Summary
In @livekit/agents ≥1.4.x (verified on 1.4.4 and 1.4.5 — the relevant files are byte-identical), a warming child process that dies or hangs during import/prewarm without sending its first IPC message permanently wedges the worker's process pool: the worker stays registered and available, keeps logging received job request and accepting, but never launches another job until the process is externally restarted.
We hit this repeatedly in a production contact-center deployment (5 independent wedge events across 2 days, each black-holing all calls routed to the worker for hours). Related: the review on #1669 already confirmed "the bug is real in JS" before that PR was closed unmerged; see also #909 and #927.
Mechanism (file:line refs from 1.4.4 dist)
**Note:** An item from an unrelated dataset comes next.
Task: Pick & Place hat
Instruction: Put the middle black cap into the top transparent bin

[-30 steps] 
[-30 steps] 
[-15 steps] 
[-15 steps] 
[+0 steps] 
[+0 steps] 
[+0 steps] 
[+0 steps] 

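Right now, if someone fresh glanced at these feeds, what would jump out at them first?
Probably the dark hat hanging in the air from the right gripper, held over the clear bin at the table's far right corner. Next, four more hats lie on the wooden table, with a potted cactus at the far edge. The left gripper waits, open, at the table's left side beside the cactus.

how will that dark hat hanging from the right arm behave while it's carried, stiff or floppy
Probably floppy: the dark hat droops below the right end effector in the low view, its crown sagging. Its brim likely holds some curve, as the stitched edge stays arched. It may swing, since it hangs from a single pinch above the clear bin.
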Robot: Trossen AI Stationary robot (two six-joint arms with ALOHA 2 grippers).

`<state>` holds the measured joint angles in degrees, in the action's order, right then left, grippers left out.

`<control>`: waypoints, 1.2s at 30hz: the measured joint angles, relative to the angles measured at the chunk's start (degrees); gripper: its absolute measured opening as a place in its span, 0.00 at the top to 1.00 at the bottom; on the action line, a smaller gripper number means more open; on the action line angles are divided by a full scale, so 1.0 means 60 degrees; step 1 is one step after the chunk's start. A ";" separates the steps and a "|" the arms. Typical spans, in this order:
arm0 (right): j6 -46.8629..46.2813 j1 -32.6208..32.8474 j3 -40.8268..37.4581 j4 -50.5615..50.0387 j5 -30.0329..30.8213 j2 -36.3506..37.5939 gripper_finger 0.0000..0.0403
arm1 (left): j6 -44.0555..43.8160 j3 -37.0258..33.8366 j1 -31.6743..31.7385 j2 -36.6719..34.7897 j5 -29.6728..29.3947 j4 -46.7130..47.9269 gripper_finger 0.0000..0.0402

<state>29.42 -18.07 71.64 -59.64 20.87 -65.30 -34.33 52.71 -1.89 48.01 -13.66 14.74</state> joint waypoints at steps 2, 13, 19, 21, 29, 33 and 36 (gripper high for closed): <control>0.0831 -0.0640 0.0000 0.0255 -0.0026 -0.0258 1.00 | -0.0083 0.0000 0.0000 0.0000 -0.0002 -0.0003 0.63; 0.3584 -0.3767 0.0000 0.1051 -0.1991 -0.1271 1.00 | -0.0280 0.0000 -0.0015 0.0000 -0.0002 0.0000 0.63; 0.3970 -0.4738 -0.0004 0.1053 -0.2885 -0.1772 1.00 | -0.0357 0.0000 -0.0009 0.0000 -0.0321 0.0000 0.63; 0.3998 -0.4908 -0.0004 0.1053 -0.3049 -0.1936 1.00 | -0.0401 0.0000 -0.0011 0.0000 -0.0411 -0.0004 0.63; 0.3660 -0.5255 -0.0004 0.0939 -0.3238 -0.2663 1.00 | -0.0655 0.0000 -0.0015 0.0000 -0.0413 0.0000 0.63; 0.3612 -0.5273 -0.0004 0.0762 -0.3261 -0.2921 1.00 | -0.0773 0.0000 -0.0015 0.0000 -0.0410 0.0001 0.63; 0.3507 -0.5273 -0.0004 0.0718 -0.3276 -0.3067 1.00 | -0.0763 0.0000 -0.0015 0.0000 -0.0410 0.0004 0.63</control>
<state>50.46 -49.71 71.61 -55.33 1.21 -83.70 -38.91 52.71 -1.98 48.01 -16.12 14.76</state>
SupervisedProc.initialize()'s only completion path is the child's first IPC message: await once(this.proc, "message") (dist/ipc/supervised_proc.js:139). A child killed mid-prewarm (e.g. kernel OOM, V8 heap abort, import crash in the agent module) emits neither "message" nor "error" — normal exit fires no "error" — so events.once pends forever.
- The
initializeProcessTimeout timer only rejects the side future this.init (supervised_proc.js:123-125). It does not kill the child and does not unblock initialize().
- The
init rejection makes run() throw at await this.init.await, which start()'s catch swallows into a single WARN — supervised process run failed (supervised_proc.js:46-49). Because run() died at its first await, the exit listener / ping loop / memory monitor were never attached.
- Meanwhile
ProcPool.procWatchTask is still parked at await proc.initialize() (dist/ipc/proc_pool.js:85), holding both initMutex and its procMutex slot — the releases sit in a finally that is unreachable while initialize() pends. With numIdleProcesses: 1 that is the only slot, so run() blocks at procMutex.lock() (proc_pool.js:120) forever, warmedProcQueue never refills, and every accepted job blocks at warmedProcQueue.get() (proc_pool.js:41) — unbounded, no timeout.
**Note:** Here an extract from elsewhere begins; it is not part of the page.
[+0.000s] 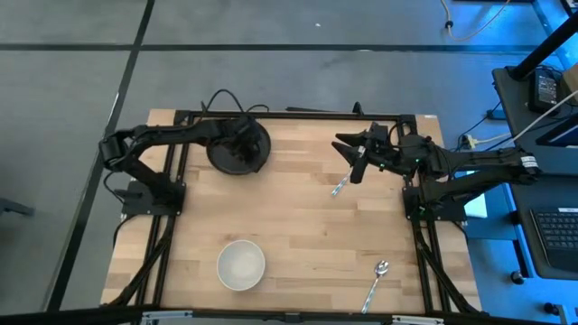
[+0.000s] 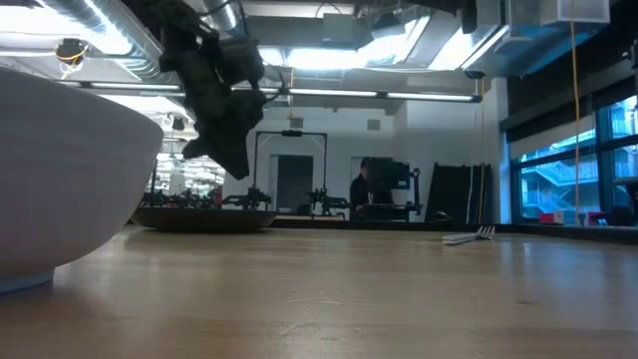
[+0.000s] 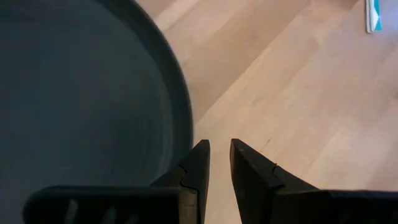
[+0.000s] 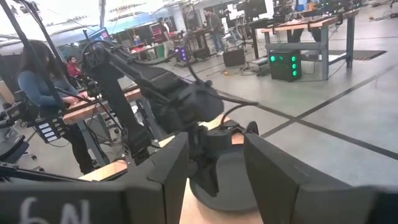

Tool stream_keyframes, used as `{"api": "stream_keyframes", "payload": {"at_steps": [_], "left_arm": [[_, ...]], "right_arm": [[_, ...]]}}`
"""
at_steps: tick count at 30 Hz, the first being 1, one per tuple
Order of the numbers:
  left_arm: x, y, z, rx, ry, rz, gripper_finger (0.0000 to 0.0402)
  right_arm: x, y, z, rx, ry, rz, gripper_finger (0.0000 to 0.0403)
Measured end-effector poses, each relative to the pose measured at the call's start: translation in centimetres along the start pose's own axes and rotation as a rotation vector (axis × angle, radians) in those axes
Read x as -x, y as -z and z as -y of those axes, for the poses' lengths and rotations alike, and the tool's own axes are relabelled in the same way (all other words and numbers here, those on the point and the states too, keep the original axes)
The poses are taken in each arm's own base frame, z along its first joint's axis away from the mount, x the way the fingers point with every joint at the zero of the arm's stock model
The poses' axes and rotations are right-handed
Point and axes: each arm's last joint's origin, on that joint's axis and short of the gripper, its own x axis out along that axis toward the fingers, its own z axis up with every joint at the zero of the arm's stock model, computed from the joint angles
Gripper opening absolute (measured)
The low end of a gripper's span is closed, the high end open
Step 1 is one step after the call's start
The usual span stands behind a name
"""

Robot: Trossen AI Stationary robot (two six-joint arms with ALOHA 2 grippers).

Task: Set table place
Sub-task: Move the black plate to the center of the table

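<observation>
A dark round plate (image 1: 237, 155) lies flat on the wooden table (image 1: 298, 226) at the far left; it also shows in the low view (image 2: 209, 221) and the left wrist view (image 3: 81, 93). My left gripper (image 1: 251, 143) hangs just above the plate's rim (image 3: 184, 118), its fingers (image 3: 198, 163) a narrow gap apart and empty. My right gripper (image 1: 350, 158) is open wide and empty, held level above a silver fork (image 1: 340, 187) that lies on the table. A white bowl (image 1: 241, 264) stands near the front edge. A spoon (image 1: 376, 282) lies at the front right.
A black frame (image 1: 298, 115) edges the table. The bowl looms large at the left of the low view (image 2: 60, 189), and the fork lies far off (image 2: 469, 236). Bare wood lies between the plate, the bowl and the spoon. People stand in the room behind (image 4: 43, 93).
</observation>
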Motion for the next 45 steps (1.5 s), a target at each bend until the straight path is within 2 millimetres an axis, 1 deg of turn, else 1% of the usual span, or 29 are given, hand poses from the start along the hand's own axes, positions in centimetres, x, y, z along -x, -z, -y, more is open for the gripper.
{"api": "stream_keyframes", "payload": {"at_steps": [4, 9, 15, 20, 36, 40, 45], "left_arm": [[-0.6, -0.3, -0.7, -0.022, -0.012, -0.014, 0.0057], [-1.8, -0.4, -0.9, -0.101, -0.019, -0.034, 0.0057], [-4.0, -0.1, -1.2, -0.095, -0.040, -0.105, 0.0057], [-5.1, 0.3, -1.0, -0.107, -0.061, -0.136, 0.0057], [-5.0, 0.2, -0.8, -0.091, -0.084, -0.124, 0.0057], [-4.3, -1.0, -0.3, -0.101, -0.124, -0.071, 0.0057], [-3.1, -3.0, 0.8, -0.140, -0.110, 0.000, 0.0057]], "right_arm": [[0.0, 0.0, 0.0, 0.001, 0.000, 0.000, 0.0156], [0.0, 0.0, 0.0, 0.032, 0.000, 0.000, 0.0156], [0.0, 0.0, 0.0, 0.047, 0.000, 0.000, 0.0156], [0.0, 0.0, 0.0, 0.032, 0.000, -0.001, 0.0156], [0.0, 0.0, 0.0, 0.035, 0.001, -0.001, 0.0156], [0.0, 0.0, 0.0, 0.036, 0.001, -0.001, 0.0156], [0.0, 0.0, 0.0, 0.036, 0.001, -0.002, 0.0156]]}}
- The worker keeps reporting available (load loop is CPU-based), so the server keeps dispatching jobs into the black hole.
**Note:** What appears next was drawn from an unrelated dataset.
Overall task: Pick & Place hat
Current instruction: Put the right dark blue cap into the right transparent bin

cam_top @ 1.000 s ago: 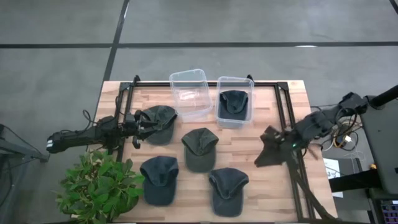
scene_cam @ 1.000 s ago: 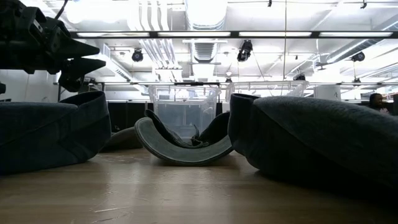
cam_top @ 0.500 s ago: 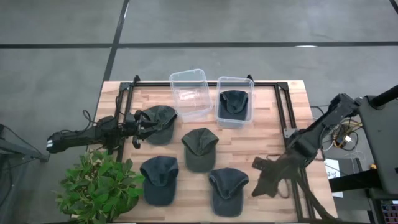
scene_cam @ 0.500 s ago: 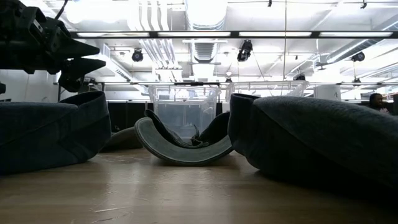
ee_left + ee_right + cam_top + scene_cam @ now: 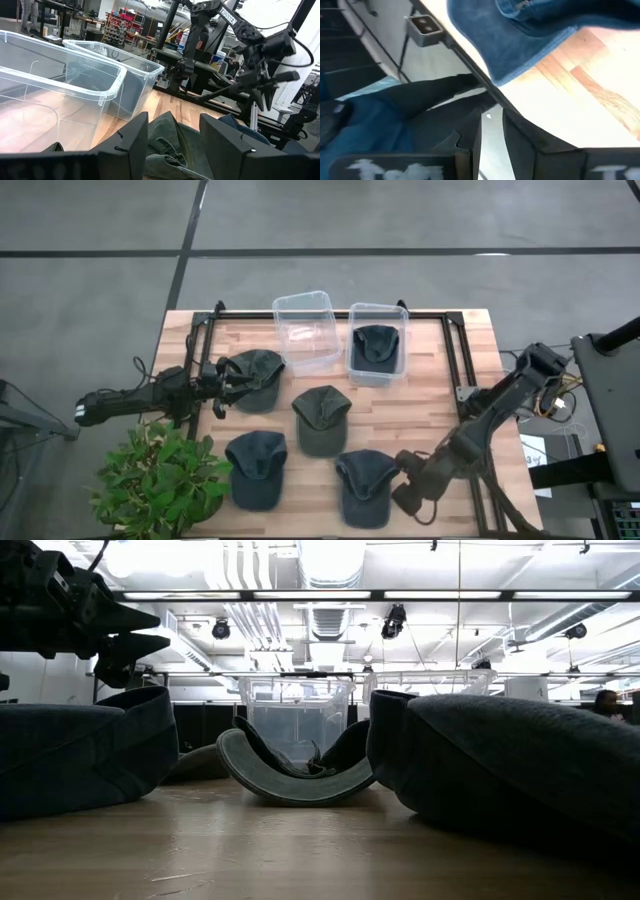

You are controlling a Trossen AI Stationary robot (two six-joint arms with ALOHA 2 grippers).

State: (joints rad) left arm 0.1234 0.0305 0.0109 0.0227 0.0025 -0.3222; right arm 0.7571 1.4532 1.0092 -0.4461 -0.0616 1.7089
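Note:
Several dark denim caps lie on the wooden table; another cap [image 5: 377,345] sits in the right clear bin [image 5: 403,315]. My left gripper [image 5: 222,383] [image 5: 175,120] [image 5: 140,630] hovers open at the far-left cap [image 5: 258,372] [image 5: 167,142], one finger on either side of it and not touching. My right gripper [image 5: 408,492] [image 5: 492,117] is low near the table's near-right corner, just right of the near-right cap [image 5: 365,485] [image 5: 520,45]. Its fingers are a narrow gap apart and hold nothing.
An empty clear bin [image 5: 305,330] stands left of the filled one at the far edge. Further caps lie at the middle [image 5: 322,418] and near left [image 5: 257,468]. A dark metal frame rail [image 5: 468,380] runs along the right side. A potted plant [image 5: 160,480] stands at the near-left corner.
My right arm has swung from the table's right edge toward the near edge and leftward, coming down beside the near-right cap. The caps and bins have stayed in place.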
Production log signature: exactly one supervised process run failed WARN per wedge (≈60 s after the last successful prewarm), then received job request lines forever with zero launches. We matched this 5/5 against our wedge onsets.
Regression vs 1.0.46
In 1.0.46, start() called this.run() bare (no .catch), so the same init-timeout rejection escaped as an unhandledRejection — in our deployment that crashed the worker process and the orchestrator restarted it. Accidentally self-healing. 1.4.x's added .catch turns the same failure into a silent permanent wedge. (Not arguing for the crash — arguing the timeout should actually recover the pool.)
Minimal repro
const path = require("path");
const { fork } = require("child_process");
const fs = require("fs");
const base = path.dirname(require.resolve("@livekit/agents")); // dist/
const { initializeLogger } = require(path.join(base, "log.cjs"));
initializeLogger({ pretty: false, level: "silent" });
const { SupervisedProc } = require(path.join(base, "ipc/supervised_proc.cjs"));
const hang = "/tmp/lk-hang.cjs";
fs.writeFileSync(hang, "setInterval(() => {}, 1000);\n"); // never sends a message
const p = new SupervisedProc(300 /* initializeTimeout */, 500, 0, 0, 60000, 60000, 60000);
p.createProcess = () => fork(hang, [], { stdio: ["ignore", "ignore", "ignore", "ipc"] });
(async () => {
await p.start();
const outcome = await Promise.race([
p.initialize().then(() => "resolved", (e) => "rejected: " + e.message),
new Promise((r) => setTimeout(() => r("STILL PENDING AFTER 2s (WEDGED)"), 2000)),
]);
console.log("initialize() outcome:", outcome); // 1.4.4/1.4.5: STILL PENDING AFTER 2s (WEDGED)
process.exit(0);
})();
(Same scenario with a child that exits before its first message also wedges; with a child whose first message isn't initializeResponse, the throw happens after clearTimeout and procWatchTask's empty catch proceeds to await proc.join() where init never settles — wedge with zero log lines.)
Suggested fix
Make initialize() always settle and reclaim the child:
- race the first message against the child's
exit event and the init timeout,
- on any failure: kill the child, reject
init, and throw, so procWatchTask's catch/finally release the mutex slots and the pool replenishes.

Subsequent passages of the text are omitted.